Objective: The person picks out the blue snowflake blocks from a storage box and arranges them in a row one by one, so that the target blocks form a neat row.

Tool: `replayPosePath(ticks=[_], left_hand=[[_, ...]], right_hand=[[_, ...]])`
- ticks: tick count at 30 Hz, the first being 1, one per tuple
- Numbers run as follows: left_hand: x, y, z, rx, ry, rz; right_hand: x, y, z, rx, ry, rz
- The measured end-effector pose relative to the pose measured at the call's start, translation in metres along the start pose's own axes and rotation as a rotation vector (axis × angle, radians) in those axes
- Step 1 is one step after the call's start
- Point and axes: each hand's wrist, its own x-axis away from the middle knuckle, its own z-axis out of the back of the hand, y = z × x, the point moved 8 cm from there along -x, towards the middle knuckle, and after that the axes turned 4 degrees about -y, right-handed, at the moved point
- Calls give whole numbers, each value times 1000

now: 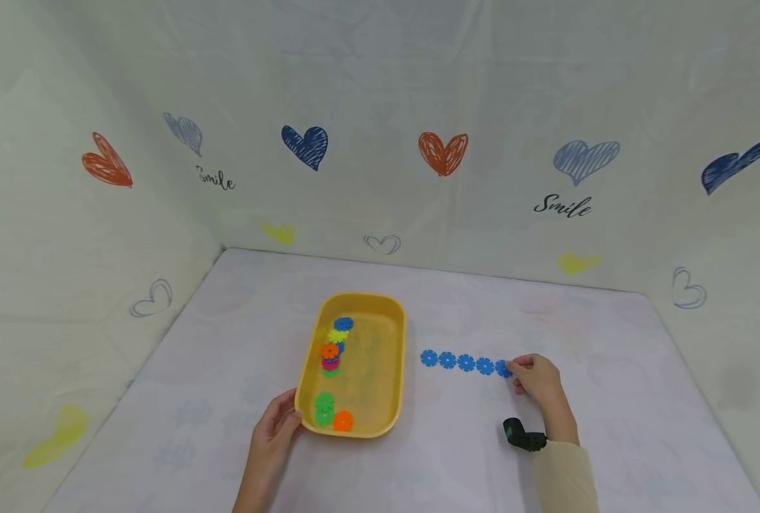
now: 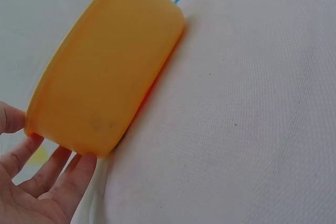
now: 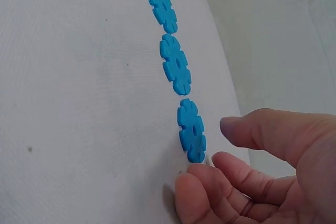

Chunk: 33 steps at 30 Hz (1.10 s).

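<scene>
Several blue flower-shaped plastic discs [image 1: 466, 363] lie flat in a row on the table, right of a yellow tray [image 1: 371, 370]. My right hand [image 1: 537, 377] is at the row's right end, its fingertips by the edge of the last blue disc [image 3: 191, 132]. In the right wrist view its thumb stands apart from the fingers, and that disc lies flat on the cloth. At the tray's near left corner, my left hand [image 1: 274, 427] holds the tray, thumb at the rim and fingers against the outer wall [image 2: 105, 72].
Inside the tray, loose discs lie along the left side: a blue one [image 1: 343, 324], an orange one [image 1: 329, 350], green ones [image 1: 324, 406] and another orange one [image 1: 343, 421]. A black wrist device [image 1: 524, 436] sits on the right arm. Behind the table hangs a heart-printed cloth [image 1: 380, 192].
</scene>
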Motion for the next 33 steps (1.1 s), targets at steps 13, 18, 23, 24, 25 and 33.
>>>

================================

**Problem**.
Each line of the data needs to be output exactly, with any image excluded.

**Solution**.
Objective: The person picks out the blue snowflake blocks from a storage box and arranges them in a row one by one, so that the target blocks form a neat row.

Tool: `replayPosePath(ticks=[_], left_hand=[[_, ...]], right_hand=[[_, ...]])`
- ticks: tick count at 30 Hz, the first being 1, one per tuple
- Numbers run as follows: left_hand: x, y, z, rx, ry, rz; right_hand: x, y, z, rx, ry, rz
- The measured end-effector pose relative to the pose measured at the call's start, translation in metres along the start pose's own axes and rotation as a rotation vector (axis × angle, radians) in those axes
- Step 1 is one step after the call's start
- Point and axes: each hand's wrist, its own x-axis away from the middle knuckle, its own z-axis out of the back of the hand, y = z × x, the point moved 8 cm from there along -x, towards the middle knuckle, and after that the axes turned 4 degrees about -y, right-handed, at the moved point
- Calls give whole numbers, each value times 1000

now: 
now: 
now: 

Chunk: 33 steps at 30 Hz (1.10 s).

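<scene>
Several blue flower-shaped plastic discs [image 1: 466, 363] lie flat in a row on the table, right of a yellow tray [image 1: 371, 370]. My right hand [image 1: 537, 377] is at the row's right end, its fingertips by the edge of the last blue disc [image 3: 191, 132]. In the right wrist view its thumb stands apart from the fingers, and that disc lies flat on the cloth. At the tray's near left corner, my left hand [image 1: 274, 427] holds the tray, thumb at the rim and fingers against the outer wall [image 2: 105, 72].
Inside the tray, loose discs lie along the left side: a blue one [image 1: 343, 324], an orange one [image 1: 329, 350], green ones [image 1: 324, 406] and another orange one [image 1: 343, 421]. A black wrist device [image 1: 524, 436] sits on the right arm. Behind the table hangs a heart-printed cloth [image 1: 380, 192].
</scene>
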Motion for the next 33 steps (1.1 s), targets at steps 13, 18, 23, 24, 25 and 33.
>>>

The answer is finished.